Search term "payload": copy each line of the data containing it.

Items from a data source
▼

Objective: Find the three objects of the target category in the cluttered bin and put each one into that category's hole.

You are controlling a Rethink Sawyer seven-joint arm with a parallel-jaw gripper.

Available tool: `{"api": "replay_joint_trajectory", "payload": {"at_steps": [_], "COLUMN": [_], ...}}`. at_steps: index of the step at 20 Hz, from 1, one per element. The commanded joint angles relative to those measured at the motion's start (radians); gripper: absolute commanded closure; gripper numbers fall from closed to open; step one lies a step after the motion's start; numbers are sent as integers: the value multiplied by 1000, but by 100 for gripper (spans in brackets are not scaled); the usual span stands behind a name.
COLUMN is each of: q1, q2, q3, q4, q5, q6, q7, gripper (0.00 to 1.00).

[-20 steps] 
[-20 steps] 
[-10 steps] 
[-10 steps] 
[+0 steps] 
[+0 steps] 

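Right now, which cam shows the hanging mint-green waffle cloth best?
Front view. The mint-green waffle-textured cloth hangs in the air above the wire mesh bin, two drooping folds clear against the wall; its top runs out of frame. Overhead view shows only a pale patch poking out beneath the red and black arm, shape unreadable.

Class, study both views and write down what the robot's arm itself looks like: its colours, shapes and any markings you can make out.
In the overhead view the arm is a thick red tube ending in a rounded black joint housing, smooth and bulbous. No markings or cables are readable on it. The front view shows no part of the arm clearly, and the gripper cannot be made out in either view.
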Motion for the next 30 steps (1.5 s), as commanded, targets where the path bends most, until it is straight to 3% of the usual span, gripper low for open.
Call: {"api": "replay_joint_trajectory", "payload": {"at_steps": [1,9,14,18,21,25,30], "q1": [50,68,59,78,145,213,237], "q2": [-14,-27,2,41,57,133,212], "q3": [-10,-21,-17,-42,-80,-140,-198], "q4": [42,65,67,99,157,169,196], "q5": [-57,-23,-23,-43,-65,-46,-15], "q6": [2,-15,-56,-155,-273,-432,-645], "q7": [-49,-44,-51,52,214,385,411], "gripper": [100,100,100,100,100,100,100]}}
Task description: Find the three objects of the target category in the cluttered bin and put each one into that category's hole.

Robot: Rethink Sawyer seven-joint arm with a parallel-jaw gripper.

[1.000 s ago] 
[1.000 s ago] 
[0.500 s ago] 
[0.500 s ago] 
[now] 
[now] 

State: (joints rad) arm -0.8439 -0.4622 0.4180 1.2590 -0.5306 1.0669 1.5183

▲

● **Exercise solution**
Available tool: `{"api": "replay_joint_trajectory", "payload": {"at_steps": [_], "COLUMN": [_], ...}}`. at_steps: index of the step at 20 Hz, from 1, one per element. The commanded joint angles relative to those measured at the motion's start (radians); gripper: absolute commanded closure; gripper numbers fall from closed to open; step one lies a step after the motion's start; numbers are sent as integers: the value multiplied by 1000, but by 100 for gripper (spans in brackets are not scaled); the usual span stands behind a name.
Call: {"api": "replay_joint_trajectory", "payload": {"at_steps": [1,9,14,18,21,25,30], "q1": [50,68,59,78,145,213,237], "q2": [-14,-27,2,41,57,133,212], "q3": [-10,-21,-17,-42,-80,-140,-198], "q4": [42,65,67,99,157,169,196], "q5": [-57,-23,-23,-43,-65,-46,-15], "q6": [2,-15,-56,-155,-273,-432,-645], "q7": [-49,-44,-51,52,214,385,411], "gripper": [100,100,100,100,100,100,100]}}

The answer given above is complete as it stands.